=== Exercise details ===
The word "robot" marks the lines to keep; find each one in the data and copy it.

=== Data records ===
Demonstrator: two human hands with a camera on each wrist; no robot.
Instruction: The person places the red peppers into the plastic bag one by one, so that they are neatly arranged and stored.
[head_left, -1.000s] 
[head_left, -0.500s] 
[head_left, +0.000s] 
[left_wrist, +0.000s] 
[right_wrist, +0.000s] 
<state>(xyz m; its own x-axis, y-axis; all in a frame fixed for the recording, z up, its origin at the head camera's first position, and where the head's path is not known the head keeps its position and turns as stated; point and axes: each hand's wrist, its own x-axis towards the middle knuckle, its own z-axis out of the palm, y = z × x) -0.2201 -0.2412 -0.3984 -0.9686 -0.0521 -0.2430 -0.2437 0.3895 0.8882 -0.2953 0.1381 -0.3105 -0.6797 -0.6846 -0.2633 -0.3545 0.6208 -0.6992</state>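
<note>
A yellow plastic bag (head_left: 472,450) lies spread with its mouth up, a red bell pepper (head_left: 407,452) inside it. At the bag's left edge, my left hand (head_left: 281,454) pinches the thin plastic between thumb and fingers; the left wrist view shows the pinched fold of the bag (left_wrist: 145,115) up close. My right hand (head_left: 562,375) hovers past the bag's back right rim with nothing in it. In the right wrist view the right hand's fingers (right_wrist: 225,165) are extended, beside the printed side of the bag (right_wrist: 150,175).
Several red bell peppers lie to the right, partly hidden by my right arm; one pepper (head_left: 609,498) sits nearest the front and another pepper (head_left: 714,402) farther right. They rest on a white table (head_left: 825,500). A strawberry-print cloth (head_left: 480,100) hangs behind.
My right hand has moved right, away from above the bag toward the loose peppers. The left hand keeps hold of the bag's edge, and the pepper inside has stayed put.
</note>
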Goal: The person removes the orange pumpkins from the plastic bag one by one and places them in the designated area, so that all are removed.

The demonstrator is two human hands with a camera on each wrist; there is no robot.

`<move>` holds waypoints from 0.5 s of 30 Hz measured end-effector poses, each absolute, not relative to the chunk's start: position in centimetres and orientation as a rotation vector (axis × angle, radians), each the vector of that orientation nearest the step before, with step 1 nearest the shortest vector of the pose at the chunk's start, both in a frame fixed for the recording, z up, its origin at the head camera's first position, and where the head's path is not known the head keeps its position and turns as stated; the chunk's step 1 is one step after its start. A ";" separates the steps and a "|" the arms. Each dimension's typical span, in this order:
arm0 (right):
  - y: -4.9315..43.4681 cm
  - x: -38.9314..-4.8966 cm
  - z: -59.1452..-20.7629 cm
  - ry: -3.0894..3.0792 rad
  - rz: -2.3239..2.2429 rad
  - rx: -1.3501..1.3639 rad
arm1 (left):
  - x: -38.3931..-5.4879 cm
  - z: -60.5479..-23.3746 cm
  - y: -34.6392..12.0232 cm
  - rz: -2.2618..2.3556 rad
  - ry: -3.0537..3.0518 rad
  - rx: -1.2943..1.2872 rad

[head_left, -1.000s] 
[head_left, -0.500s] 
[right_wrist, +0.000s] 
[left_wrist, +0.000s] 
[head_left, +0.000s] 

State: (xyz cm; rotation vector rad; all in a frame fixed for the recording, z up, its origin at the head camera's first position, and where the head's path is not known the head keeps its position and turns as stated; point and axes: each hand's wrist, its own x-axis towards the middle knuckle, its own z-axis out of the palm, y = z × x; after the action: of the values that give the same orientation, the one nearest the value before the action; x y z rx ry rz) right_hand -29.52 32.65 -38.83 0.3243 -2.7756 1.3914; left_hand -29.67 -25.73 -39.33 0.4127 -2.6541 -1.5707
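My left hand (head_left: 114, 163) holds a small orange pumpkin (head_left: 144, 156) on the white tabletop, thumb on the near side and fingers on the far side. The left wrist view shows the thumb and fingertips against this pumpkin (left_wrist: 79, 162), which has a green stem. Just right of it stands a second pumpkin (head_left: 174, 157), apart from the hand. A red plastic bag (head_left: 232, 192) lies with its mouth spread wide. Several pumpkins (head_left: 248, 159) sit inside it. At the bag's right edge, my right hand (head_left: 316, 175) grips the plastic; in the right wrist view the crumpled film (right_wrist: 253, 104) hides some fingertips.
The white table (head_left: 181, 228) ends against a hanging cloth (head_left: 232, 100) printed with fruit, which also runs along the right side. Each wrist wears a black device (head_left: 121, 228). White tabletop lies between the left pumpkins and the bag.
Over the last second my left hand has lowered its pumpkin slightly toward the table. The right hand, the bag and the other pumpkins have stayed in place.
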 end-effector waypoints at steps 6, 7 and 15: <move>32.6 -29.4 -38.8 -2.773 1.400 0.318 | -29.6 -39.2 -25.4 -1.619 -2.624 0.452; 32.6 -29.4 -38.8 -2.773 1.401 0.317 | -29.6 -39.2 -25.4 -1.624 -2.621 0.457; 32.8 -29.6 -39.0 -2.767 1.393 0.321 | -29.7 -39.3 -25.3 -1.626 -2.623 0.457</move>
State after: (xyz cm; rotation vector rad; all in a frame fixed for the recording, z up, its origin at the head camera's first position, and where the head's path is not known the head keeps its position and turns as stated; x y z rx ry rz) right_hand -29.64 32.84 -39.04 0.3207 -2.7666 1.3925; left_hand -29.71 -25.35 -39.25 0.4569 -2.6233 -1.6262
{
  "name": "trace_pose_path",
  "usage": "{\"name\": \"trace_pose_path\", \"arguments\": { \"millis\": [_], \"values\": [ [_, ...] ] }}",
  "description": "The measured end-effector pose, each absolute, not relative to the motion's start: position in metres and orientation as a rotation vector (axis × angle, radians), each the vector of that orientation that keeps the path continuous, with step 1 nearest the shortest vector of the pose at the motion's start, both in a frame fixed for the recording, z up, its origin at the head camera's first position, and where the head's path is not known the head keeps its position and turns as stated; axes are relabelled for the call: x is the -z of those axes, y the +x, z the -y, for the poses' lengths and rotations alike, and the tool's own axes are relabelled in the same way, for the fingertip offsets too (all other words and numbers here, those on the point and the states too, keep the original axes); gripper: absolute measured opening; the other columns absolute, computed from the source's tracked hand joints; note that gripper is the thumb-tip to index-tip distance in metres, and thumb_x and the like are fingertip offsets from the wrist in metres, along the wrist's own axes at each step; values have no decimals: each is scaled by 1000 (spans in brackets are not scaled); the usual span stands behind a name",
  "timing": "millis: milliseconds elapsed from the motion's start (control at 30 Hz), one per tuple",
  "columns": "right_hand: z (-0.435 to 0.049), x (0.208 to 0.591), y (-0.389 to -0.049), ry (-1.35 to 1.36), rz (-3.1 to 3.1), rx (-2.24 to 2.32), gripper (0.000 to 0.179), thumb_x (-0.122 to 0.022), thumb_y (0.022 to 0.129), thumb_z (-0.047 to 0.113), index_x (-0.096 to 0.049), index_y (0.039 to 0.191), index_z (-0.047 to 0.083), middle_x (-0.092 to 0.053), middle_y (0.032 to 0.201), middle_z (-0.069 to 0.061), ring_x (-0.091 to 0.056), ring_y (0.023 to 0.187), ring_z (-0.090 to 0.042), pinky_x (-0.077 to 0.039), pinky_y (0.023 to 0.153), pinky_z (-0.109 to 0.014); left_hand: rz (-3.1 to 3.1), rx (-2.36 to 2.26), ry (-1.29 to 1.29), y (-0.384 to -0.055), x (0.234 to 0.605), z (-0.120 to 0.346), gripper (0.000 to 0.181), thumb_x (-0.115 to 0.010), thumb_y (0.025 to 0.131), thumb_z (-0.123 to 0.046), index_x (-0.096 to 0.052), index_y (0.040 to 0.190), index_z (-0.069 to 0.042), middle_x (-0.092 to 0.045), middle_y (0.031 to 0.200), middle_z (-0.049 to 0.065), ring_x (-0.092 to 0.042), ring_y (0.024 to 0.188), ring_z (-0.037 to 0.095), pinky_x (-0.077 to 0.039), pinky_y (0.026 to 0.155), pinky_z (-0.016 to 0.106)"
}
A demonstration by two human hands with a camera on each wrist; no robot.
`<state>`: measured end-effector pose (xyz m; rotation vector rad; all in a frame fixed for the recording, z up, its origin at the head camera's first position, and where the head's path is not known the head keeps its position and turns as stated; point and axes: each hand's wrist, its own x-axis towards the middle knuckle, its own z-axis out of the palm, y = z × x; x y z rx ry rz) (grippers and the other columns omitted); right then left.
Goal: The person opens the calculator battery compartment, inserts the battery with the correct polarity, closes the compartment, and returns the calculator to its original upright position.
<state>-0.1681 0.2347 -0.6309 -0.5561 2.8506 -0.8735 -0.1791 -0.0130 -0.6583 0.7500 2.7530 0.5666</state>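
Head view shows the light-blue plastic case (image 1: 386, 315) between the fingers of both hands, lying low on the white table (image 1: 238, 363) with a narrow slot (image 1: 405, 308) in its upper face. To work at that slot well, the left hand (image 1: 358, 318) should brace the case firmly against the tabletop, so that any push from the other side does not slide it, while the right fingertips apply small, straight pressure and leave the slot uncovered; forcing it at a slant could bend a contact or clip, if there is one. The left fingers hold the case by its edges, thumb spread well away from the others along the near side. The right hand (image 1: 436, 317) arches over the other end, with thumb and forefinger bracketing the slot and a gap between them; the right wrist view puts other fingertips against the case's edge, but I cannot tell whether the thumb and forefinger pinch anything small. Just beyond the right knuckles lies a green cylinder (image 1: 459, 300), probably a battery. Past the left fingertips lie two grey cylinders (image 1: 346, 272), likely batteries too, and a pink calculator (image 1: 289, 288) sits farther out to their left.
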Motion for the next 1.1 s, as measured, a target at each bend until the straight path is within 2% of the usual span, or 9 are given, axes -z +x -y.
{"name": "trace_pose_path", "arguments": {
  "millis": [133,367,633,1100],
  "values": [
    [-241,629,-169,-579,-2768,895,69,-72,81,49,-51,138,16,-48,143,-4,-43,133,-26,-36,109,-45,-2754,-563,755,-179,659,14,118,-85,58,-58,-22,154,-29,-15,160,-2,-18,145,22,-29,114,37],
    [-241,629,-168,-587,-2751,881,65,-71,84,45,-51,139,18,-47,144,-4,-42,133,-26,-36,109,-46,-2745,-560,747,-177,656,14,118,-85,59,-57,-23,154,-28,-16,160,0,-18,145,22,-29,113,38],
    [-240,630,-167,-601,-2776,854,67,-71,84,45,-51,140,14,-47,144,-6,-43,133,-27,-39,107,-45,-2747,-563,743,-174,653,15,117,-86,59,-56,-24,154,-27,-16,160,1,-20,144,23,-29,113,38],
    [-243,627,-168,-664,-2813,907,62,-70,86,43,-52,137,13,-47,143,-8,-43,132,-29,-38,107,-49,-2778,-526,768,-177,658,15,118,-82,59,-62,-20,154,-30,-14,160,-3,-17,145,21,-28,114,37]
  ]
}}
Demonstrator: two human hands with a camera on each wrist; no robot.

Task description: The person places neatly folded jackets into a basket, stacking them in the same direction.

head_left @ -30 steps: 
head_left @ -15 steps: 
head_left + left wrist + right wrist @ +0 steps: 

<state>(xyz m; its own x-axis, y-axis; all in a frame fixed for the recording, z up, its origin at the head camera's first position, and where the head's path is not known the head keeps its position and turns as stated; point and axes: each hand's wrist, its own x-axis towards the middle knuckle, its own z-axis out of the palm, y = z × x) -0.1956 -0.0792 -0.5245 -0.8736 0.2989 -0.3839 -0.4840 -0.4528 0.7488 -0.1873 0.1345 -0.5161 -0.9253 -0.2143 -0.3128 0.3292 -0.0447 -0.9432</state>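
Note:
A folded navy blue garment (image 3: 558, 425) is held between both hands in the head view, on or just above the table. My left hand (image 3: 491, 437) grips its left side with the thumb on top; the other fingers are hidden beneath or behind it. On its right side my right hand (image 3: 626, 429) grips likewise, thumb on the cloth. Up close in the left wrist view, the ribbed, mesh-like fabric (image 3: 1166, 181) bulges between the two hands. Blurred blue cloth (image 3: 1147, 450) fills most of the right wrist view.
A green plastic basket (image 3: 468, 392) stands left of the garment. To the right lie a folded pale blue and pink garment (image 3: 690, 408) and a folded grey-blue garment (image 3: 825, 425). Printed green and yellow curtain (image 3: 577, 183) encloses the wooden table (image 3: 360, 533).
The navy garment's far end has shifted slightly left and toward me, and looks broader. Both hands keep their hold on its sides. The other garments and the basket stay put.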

=== Exercise response ===
Demonstrator: two human hands with a camera on each wrist; no robot.
The demonstrator is two human hands with a camera on each wrist; there is no robot.
A demonstration by two human hands with a camera on each wrist; no robot.
Demonstrator: two human hands with a camera on each wrist; no robot.

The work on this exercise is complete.